Para a segunda etapa, precisando de um gol, o técnico Ney Franco optou por uma mudança ousada, tirando o lateral Raul Prata e colocando o atacante Marquinhos, que voltava de lesão. Porém a mudança não surtiu efeito e o Sport continuou dominado pelo Bahia, que com 2 minutos já marcou um gol, porém Edigar Junio completou em impedimento o chute cruzado. Daí em diante, o nome do jogo passou a ser o goleiro do Sport, que trabalhou bastante, evitando um placar mais elástico. Aos 10, espalmou para escanteio a finalização de primeira de Régis, dois minutos depois salvou com o pé nova finalização de Edigar Junio. Aos 21 foi a vez de Zé Rafael parar no arqueiro leonino após chute da entrada da área, e Magrão ainda viria a evitar o gol novamente na reta final da partida, aos 44 minutos. Quando nada pôde fazer, Magrão viu Matheus Ferraz salvar em cima da linha aos 25 e Allione finalizar para fora aos 34. O Sport, assim como no primeiro tempo, só chegou uma vez, em chute cruzado de Everton Felipe, que não exigiu dificuldades do goleiro Jean para fazer a defesa.

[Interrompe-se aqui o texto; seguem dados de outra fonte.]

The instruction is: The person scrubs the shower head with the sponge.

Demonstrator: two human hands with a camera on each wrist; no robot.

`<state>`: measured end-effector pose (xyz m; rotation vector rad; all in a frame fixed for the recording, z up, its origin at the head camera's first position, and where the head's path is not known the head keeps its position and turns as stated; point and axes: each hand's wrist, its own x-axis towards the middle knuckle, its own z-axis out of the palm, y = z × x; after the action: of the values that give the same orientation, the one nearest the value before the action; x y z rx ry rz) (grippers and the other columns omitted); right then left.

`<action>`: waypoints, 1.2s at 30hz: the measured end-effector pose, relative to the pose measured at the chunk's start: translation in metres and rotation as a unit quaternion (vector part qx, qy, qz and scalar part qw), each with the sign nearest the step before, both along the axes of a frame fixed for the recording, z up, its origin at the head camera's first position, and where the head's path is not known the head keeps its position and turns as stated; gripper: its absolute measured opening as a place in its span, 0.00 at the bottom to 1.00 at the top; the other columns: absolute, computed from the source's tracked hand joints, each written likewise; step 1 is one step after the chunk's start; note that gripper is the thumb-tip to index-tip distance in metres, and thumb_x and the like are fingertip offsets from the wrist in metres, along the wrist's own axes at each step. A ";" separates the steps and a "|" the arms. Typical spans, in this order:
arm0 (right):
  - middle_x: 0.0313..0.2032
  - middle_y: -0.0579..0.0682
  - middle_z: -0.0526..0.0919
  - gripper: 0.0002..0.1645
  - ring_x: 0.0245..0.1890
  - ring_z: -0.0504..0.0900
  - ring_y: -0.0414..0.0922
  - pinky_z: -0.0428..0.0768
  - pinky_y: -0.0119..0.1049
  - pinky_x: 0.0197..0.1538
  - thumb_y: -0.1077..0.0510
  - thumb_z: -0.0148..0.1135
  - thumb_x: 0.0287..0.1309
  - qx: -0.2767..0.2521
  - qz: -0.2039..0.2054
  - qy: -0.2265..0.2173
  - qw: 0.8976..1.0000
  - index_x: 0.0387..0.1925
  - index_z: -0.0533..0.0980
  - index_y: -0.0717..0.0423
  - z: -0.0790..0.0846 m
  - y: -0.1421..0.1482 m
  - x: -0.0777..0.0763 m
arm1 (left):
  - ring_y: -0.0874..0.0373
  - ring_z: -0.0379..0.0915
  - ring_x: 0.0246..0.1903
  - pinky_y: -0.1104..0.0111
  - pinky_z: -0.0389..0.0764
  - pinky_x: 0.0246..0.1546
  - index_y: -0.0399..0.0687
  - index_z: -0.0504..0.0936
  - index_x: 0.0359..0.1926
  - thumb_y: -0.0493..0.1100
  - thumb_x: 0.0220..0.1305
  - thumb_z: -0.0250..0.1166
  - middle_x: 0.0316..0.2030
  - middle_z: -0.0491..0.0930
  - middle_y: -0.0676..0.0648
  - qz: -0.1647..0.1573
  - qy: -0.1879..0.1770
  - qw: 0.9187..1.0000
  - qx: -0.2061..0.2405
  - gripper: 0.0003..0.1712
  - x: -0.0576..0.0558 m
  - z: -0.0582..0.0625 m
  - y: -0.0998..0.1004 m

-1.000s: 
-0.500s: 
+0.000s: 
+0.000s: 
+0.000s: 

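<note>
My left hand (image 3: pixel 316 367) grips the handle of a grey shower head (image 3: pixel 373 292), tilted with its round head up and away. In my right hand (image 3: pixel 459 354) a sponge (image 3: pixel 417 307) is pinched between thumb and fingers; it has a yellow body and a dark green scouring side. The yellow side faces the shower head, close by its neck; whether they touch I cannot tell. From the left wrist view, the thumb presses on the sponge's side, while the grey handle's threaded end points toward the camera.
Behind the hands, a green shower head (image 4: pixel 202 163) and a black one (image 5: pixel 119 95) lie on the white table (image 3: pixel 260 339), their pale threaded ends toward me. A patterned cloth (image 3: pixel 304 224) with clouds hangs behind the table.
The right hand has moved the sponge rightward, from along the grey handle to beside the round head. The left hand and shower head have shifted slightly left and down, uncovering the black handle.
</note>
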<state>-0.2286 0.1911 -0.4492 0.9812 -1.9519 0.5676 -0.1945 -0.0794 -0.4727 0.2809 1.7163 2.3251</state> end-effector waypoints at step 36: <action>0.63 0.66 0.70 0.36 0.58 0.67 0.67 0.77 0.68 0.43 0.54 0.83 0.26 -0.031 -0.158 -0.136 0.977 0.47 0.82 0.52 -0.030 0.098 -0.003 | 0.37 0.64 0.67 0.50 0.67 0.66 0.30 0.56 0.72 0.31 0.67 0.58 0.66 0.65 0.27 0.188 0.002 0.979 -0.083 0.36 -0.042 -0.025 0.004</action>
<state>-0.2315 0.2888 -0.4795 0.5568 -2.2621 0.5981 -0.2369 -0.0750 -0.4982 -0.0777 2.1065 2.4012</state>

Foto: Felipe Oliveira / Divulgação / Bahia
A ATUAÇÃO DO SPORT
Defensivamente, o Leão começou perdido em campo. Não acostumado ao esquema com três zagueiros, os defensores Rubro-negros não conseguiam conter as investidas baianas, e se não fosse o inspirado Magrão, o placar teria sido mais feio para o Sport. Durval, ídolo da torcida, ficou marcado na partida pela falha no gol do Bahia, onde foi facilmente driblado após dar espaço para o atacante adversário. Henriquez fez uma atuação discreta, sem comprometer, e Matheus Ferraz, mesmo quase entregando um gol, conseguiu desempenhar sua função também sem ser determinante para o placar.
O meio de campo foi novamente o maior ponto fraco da equipe de Ney Franco. Aberto, o setor deixou muito espaço para que o Bahia trabalhasse suas jogadas e ganhasse quase todas as disputas de bola. Ronaldo e Fabrício não foram bem, inclusive o segundo foi substituído, dando lugar a Everton Felipe, que foi um dos melhores em campo. Na criação, Diego Souza teve uma participação muito discreta, e nas alas, uma noite nada inspirada de Mena na esquerda e uma partida que vinha sendo boa de Raul Prata até ser substituído por Marquinhos, que entrou muito mal.
O ataque foi outro setor que não funcionou, levando perigo apenas em dois momentos ao gol de Jean. Rogério era o mais participativo até ser infantilmente expulso, André esteve numa noite bastante apagada e Leandro Pereira, que entrou na segunda etapa, também não conseguiu acrescentar em nada.